TASK INSTRUCTIONS
Each entry needs to be reproduced exactly as it is.

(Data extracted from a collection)

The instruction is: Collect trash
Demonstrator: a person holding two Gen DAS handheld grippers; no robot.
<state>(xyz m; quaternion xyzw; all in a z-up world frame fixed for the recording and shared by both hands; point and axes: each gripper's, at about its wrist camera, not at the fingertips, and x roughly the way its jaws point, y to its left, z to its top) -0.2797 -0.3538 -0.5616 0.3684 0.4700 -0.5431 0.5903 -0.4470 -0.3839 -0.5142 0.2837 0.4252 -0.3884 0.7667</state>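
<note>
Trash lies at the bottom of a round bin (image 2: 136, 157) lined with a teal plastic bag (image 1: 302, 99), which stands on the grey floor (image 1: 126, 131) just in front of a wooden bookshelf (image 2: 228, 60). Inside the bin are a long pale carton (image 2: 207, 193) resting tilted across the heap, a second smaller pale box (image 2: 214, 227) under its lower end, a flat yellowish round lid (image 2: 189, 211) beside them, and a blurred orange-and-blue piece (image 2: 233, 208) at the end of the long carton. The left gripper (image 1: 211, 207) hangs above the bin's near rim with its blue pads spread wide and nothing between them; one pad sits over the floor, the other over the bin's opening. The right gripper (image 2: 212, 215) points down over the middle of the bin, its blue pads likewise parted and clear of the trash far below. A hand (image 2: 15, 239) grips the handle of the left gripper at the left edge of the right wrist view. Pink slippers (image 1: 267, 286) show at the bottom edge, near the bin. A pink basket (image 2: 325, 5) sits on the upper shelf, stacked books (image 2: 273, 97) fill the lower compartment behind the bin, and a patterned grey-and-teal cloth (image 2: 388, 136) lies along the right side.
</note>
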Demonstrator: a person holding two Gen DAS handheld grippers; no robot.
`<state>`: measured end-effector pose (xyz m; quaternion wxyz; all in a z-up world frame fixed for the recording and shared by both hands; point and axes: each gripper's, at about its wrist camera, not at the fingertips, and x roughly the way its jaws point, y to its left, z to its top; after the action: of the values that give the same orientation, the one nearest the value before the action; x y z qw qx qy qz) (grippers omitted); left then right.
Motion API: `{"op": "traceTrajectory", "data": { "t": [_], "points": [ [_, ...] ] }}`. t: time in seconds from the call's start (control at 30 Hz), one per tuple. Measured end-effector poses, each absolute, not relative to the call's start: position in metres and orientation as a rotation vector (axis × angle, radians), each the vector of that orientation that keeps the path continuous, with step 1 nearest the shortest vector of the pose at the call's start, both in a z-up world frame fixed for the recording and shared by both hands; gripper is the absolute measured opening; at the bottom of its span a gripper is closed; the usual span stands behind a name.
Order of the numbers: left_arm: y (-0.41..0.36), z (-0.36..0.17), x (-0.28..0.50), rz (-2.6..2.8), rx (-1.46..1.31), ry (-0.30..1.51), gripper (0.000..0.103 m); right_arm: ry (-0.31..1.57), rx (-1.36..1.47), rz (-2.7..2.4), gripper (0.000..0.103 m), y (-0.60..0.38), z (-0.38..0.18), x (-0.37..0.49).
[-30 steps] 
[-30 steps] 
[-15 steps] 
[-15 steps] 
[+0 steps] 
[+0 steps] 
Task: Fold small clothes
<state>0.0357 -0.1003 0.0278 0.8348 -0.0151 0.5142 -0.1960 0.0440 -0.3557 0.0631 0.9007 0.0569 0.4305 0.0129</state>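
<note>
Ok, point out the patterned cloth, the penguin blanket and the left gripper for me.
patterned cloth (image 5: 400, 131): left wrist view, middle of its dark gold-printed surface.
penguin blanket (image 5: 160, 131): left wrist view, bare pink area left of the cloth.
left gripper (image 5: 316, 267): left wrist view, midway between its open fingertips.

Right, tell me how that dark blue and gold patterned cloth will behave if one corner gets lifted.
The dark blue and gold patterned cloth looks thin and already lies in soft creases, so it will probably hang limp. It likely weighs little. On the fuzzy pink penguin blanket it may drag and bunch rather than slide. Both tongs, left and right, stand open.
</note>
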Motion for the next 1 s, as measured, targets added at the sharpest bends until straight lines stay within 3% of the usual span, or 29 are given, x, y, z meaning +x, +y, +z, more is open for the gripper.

EXERCISE RESPONSE
The instruction is: Collect trash
Demonstrator: a person holding two Gen DAS handheld grippers; no robot.
<state>(xyz m; quaternion xyzw; all in a z-up world frame fixed for the recording and shared by both hands; point and axes: each gripper's, at about its wrist camera, not at the fingertips, and x roughly the way its jaws point, y to its left, z to its top) -0.2797 -0.3538 -0.5616 0.3684 0.4700 -0.5431 0.5903 -0.4470 -0.3839 -0.5142 0.2837 0.4252 -0.3884 0.7667</state>
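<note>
Trash lies at the bottom of a round bin (image 2: 136, 157) lined with a teal plastic bag (image 1: 302, 99), which stands on the grey floor (image 1: 126, 131) just in front of a wooden bookshelf (image 2: 228, 60). Inside the bin are a long pale carton (image 2: 207, 193) resting tilted across the heap, a second smaller pale box (image 2: 214, 227) under its lower end, a flat yellowish round lid (image 2: 189, 211) beside them, and a blurred orange-and-blue piece (image 2: 233, 208) at the end of the long carton. The left gripper (image 1: 211, 207) hangs above the bin's near rim with its blue pads spread wide and nothing between them; one pad sits over the floor, the other over the bin's opening. The right gripper (image 2: 212, 215) points down over the middle of the bin, its blue pads likewise parted and clear of the trash far below. A hand (image 2: 15, 239) grips the handle of the left gripper at the left edge of the right wrist view. Pink slippers (image 1: 267, 286) show at the bottom edge, near the bin. A pink basket (image 2: 325, 5) sits on the upper shelf, stacked books (image 2: 273, 97) fill the lower compartment behind the bin, and a patterned grey-and-teal cloth (image 2: 388, 136) lies along the right side.
</note>
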Demonstrator: a person holding two Gen DAS handheld grippers; no robot.
`<state>`: measured end-effector pose (xyz m; quaternion wxyz; all in a z-up world frame fixed for the recording and shared by both hands; point and axes: each gripper's, at about its wrist camera, not at the fingertips, and x roughly the way its jaws point, y to its left, z to its top; after the action: of the values that give the same orientation, the one nearest the value before the action; x y z qw qx qy qz) (grippers omitted); left then right.
Motion API: `{"op": "traceTrajectory", "data": { "t": [_], "points": [ [_, ...] ] }}`. t: time in seconds from the call's start (control at 30 Hz), one per tuple. Measured end-effector poses, each absolute, not relative to the call's start: position in metres and orientation as a rotation vector (axis × angle, radians), each the vector of that orientation that keeps the path continuous, with step 1 nearest the shortest vector of the pose at the call's start, both in a z-up world frame fixed for the recording and shared by both hands; gripper is the absolute measured opening; at the bottom of its span a gripper is closed; the usual span stands behind a name.
Order of the numbers: left_arm: y (-0.41..0.36), z (-0.36..0.17), x (-0.28..0.50), rz (-2.6..2.8), rx (-1.46..1.31), ry (-0.30..1.51), gripper (0.000..0.103 m); right_arm: ry (-0.31..1.57), rx (-1.36..1.47), rz (-2.7..2.4), gripper (0.000..0.103 m), y (-0.60..0.38), z (-0.38..0.18), x (-0.37..0.49).
[-30 steps] 
[-30 steps] 
[-15 steps] 
[-15 steps] 
[+0 steps] 
[+0 steps] 
Task: Fold small clothes
<state>0.0357 -0.1003 0.0278 0.8348 -0.0151 0.5142 -0.1960 0.0440 -0.3557 0.0631 0.9007 0.0569 0.4305 0.0129</state>
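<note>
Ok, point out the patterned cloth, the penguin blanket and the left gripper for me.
patterned cloth (image 5: 400, 131): left wrist view, middle of its dark gold-printed surface.
penguin blanket (image 5: 160, 131): left wrist view, bare pink area left of the cloth.
left gripper (image 5: 316, 267): left wrist view, midway between its open fingertips.

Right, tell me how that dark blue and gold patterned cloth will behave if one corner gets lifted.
The dark blue and gold patterned cloth looks thin and already lies in soft creases, so it will probably hang limp. It likely weighs little. On the fuzzy pink penguin blanket it may drag and bunch rather than slide. Both tongs, left and right, stand open.
</note>
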Motion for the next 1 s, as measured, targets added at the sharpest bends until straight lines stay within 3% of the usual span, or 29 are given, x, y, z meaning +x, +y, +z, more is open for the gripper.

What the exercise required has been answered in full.